__Task directions__. One number alone answers this: the count of lines below in which the word "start" is found.

__Material provided__.

===============

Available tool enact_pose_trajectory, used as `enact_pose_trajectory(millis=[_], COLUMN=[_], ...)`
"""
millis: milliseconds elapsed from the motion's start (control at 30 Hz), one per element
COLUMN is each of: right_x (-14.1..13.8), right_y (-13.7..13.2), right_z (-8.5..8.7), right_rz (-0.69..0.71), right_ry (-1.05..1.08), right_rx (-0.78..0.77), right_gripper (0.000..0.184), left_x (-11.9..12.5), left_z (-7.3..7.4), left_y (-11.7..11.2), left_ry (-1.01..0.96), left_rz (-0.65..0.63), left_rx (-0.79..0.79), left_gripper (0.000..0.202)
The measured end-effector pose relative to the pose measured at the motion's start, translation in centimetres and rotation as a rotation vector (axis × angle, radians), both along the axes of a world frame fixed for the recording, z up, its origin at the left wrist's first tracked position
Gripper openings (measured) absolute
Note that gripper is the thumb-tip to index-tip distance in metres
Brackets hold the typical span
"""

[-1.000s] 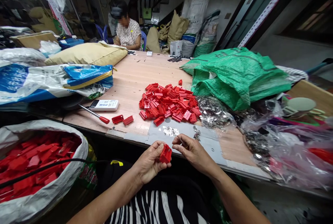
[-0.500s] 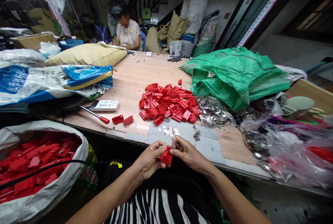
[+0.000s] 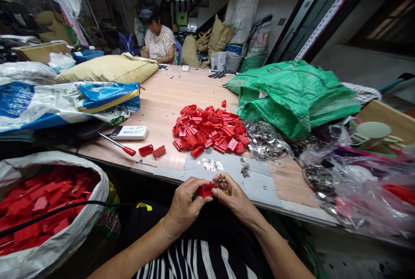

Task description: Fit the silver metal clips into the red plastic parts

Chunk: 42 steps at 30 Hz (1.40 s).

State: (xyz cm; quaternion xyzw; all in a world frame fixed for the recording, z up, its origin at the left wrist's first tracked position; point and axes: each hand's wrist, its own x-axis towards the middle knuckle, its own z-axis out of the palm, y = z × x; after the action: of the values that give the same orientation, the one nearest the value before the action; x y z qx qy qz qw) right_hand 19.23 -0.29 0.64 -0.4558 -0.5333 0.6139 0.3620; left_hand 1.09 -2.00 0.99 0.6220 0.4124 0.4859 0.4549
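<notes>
Just past the table's front edge, my left hand (image 3: 188, 201) grips a small red plastic housing (image 3: 205, 190), its hollow side now showing. My right hand (image 3: 236, 197) is closed at the housing's right end. Between its fingers is a small yellow-handled tool (image 3: 227, 192) with a thin metal part; fingers hide most of it. Beyond the hands, small flat silver plates (image 3: 212, 165) lie on a grey mat (image 3: 259, 179), with a little cluster of dark metal parts (image 3: 245, 168) to their right. A heap of red housings (image 3: 210, 129) rests behind the mat.
Two loose housings (image 3: 152, 151), a red-handled screwdriver (image 3: 129, 151) and a white device (image 3: 129, 132) lie left. An open sack (image 3: 97, 171) of red parts stands lower left. Green sack (image 3: 298, 93) and clear bags (image 3: 356, 192) crowd the right. Another person (image 3: 158, 43) sits across.
My left hand has rolled over, turning the red housing from its closed outer face to its hollow side. My right hand has shifted slightly right and down, still with the tool.
</notes>
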Motion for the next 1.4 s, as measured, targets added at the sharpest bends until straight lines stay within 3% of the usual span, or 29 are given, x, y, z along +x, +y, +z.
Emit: enact_pose_trajectory(millis=[300,433,500,633,700,800,900,1167,1400], right_x=[0.9,0.2,-0.2,-0.3,-0.2,-0.3,-1.0,-2.8,-2.5], right_y=[-1.5,-1.6,-1.3,1.2,3.2,6.3,8.6,10.9,10.5], right_z=[-0.4,-0.7,-0.6,0.4,0.9,1.2,1.0,0.3,0.6], right_rz=[0.002,-0.023,-0.012,0.103,0.089,-0.009,0.026,0.099,0.144], right_ry=[0.175,0.343,0.371,0.185,-0.085,-0.679,-0.998,-1.11,-0.969], right_rx=[-0.252,-0.38,-0.39,-0.235,-0.041,0.348,0.494,0.513,0.566], right_gripper=[0.044,0.047,0.045,0.046,0.039,0.019,0.013,0.007,0.008], left_x=[0.0,-0.6,-0.9,-1.2,-1.4,-1.8,-2.1,-2.3,-2.3], left_z=[-0.1,-0.9,-1.5,-2.4,-2.6,-2.8,-3.2,-3.6,-4.1], left_y=[-0.2,0.1,0.3,0.8,1.1,1.6,1.8,1.9,1.8], left_ry=[-0.032,-0.092,-0.17,-0.379,-0.435,-0.434,-0.366,-0.118,0.049], left_rz=[-0.06,-0.113,-0.103,0.009,0.09,0.19,0.239,0.283,0.319], left_rx=[-0.057,0.02,-0.042,-0.269,-0.309,-0.295,-0.272,-0.124,0.007], left_gripper=[0.026,0.028,0.028,0.027,0.027,0.027,0.033,0.034,0.029])
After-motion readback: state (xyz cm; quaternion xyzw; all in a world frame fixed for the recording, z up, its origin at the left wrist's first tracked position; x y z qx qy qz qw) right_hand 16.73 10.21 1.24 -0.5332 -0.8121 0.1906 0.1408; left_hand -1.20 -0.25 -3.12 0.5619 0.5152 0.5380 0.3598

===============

__Reply to the task__. 2